The structure and architecture of the neural network were designed based on these selected variables. The network consisted of a two-layer feedforward, with a sigmoid transfer function in the hidden layer, a linear function in the output layer, an input layer with eight variables, eight neurons, and the Lunberg-Marquardt training algorithm. This architecture was used to simulate the maximum temperature of Yazd's synoptic station under RCP2.6, RCP4.5, and RCP8.5 scenarios for two periods of 2050-2006 and 2095-2051.
Comparing the monthly average values of RCPs (RCP2.6, RCP4.5, and RCP8.5) in the first statistical period (2050-2006) with the base period (1961-2005), the maximum temperature of Yazd station indicates an increase in temperature in winter, spring, and summer, and a decrease in the autumn season under all three RCPs.

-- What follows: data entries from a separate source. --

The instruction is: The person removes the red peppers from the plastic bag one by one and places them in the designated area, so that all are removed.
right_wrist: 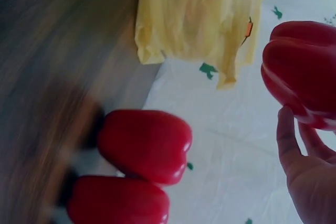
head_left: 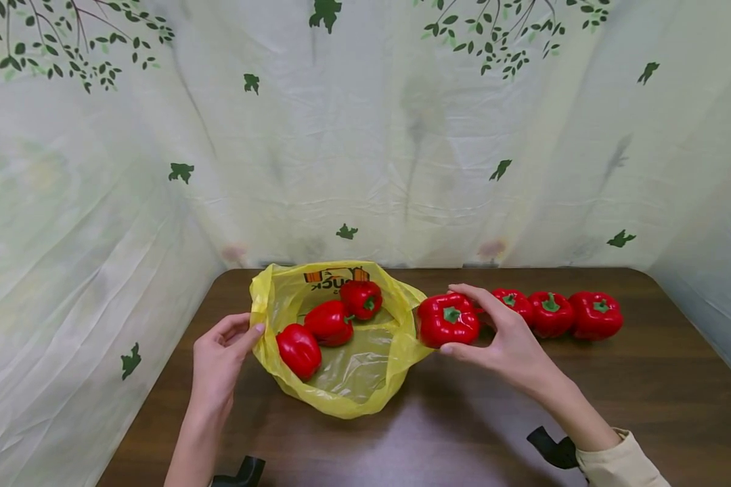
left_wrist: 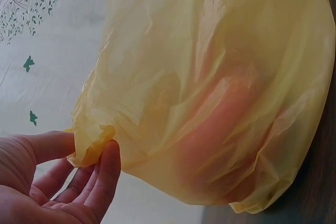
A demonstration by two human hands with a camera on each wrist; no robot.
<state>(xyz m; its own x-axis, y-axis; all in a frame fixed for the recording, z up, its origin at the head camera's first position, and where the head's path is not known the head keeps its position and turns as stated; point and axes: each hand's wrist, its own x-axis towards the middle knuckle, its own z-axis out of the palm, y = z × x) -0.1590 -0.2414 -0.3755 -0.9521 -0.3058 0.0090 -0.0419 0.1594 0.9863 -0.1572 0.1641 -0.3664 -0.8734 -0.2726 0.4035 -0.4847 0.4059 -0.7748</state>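
Note:
A yellow plastic bag (head_left: 365, 399) stands with its mouth open on the table, and three red bell peppers (head_left: 329, 323) lie inside it. My left hand (head_left: 219, 362) pinches the bag's left rim between thumb and fingers, as the left wrist view shows close up; one pepper shows dimly through the plastic (left_wrist: 157, 77). My right hand (head_left: 512, 341) holds another red bell pepper (head_left: 448, 319) by its sides, stem toward the head camera, right beside the bag's right edge. In the right wrist view this held pepper (right_wrist: 304, 74) is up off the table.
Three more bell peppers (head_left: 549, 314) sit in a row on the dark wooden table (head_left: 658, 379), right of the bag and behind the right hand. A pale leaf-printed curtain (head_left: 371, 135) hangs at the back and sides. Black wrist straps (head_left: 551, 448) show near both forearms.

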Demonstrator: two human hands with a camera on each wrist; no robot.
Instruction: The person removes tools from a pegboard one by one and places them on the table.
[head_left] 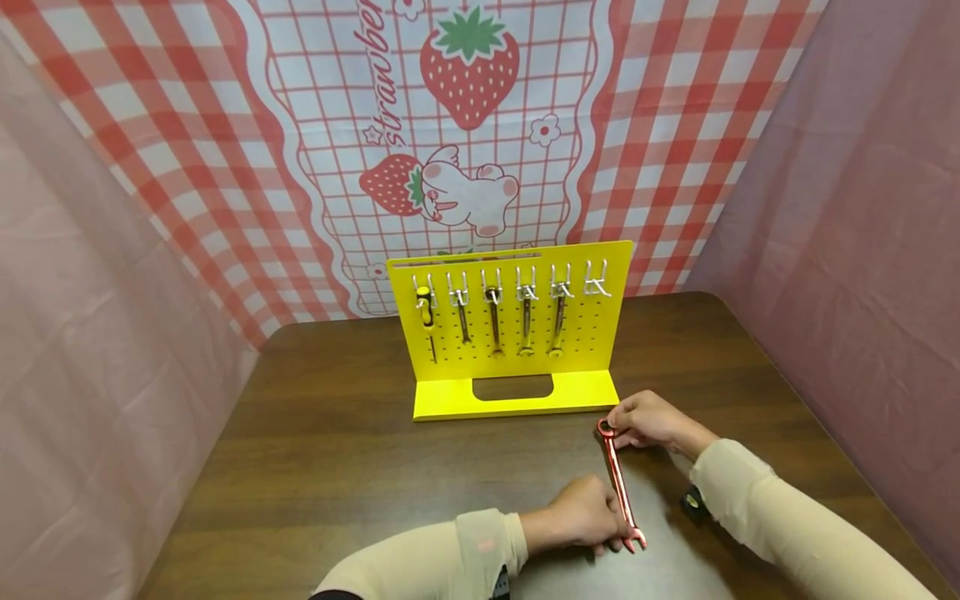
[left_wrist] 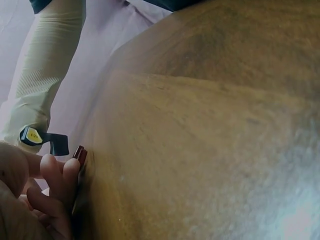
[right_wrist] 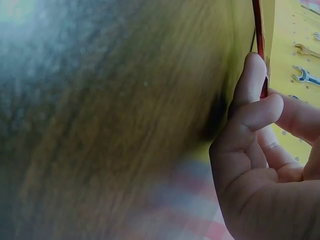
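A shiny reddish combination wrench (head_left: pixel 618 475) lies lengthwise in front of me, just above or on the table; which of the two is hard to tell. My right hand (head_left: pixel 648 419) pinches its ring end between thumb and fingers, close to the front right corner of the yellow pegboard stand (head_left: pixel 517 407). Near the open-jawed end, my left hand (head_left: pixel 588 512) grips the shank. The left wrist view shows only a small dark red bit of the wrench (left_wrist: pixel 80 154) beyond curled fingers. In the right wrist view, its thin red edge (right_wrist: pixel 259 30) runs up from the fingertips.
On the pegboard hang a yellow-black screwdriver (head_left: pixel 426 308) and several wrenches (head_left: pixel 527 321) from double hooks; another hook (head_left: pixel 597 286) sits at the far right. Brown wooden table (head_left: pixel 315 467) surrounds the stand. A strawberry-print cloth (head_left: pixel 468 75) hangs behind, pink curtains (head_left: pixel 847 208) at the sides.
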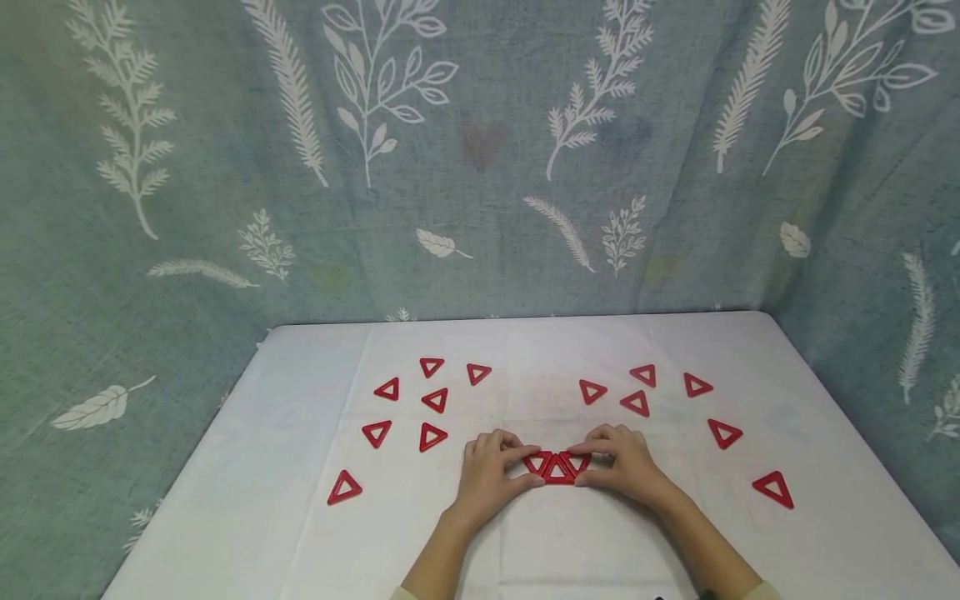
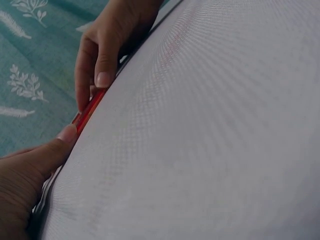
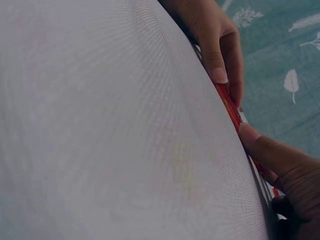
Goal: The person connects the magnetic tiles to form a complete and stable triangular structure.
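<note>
Three red triangle frames lie side by side on the white tabletop, forming a short row in the head view. The middle one (image 1: 558,481) points away from me, and its neighbours are turned the other way. My left hand (image 1: 487,471) pinches the left triangle (image 1: 542,454) between thumb and fingers. On the opposite side, my right hand (image 1: 626,467) pinches the right triangle (image 1: 583,467) in the same manner. Fingertips cover parts of both outer pieces. From the left wrist, the red row (image 2: 90,111) appears edge-on, flat on the cloth between both hands.
Several loose red triangles, including one near the front left (image 1: 345,498), are scattered left of the hands. Several more are spread to the right, with one (image 1: 786,490) nearest the right edge. A leaf-patterned green curtain (image 1: 480,250) hangs behind and beside the white-covered table (image 1: 562,542).
</note>
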Motion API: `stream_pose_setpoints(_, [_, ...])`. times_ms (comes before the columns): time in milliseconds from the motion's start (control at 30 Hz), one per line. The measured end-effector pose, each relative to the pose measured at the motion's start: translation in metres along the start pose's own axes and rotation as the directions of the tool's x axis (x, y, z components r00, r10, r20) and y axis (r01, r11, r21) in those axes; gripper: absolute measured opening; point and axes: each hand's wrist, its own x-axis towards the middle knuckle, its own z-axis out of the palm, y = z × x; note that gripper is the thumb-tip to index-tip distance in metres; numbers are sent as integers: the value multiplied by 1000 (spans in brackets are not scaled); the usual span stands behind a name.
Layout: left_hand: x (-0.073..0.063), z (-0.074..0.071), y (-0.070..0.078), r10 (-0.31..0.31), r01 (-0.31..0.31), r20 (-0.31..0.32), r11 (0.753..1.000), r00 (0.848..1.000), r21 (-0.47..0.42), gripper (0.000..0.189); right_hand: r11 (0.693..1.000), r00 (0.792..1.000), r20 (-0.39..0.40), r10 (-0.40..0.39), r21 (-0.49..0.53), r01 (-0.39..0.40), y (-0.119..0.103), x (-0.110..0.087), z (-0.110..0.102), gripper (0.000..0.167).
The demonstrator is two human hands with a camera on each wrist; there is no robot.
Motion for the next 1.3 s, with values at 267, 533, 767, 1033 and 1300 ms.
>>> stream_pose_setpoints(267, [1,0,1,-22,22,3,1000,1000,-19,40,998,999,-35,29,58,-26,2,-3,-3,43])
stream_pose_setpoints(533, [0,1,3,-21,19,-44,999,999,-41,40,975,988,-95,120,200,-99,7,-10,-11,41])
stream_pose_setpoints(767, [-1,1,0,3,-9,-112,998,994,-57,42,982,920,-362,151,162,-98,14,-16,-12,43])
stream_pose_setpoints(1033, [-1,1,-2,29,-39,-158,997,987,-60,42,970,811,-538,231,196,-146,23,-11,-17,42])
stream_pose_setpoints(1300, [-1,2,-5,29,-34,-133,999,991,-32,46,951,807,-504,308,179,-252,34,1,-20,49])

Comparing the monthly mean values of RCPs (RCP2.6, RCP4.5, and RCP8.5) of the second period (2051-1995) with measured mean maximum temperature (2005-1961) showed that temperature will increase the most in winter, spring, and summer, similar to the first period of the RCP8.5 scenario. In this scenario, unlike the other scenarios, the increase in temperature is evident in both subperiods for the autumn season. Finally, in the second period (2051-1995), the increase in the average maximum temperature of Yazd station in winter, spring, and summer, and the decrease in the average maximum temperature in autumn will be more significant.
The increase in greenhouse gas concentration resulting from human industrial activities is expected to cause global and regional warming in the future. The current study's findings indicate that the average maximum temperature of Yazd station will rise between 0.4 to 6.9 in winter, 0.2 to 8.1 in spring, and 1.1 to 7.7 in summer from 2006 to 2095. However, a decrease in the maximum temperature between 0.6 and 1.4 is expected in autumn. These results are consistent with those of other researchers.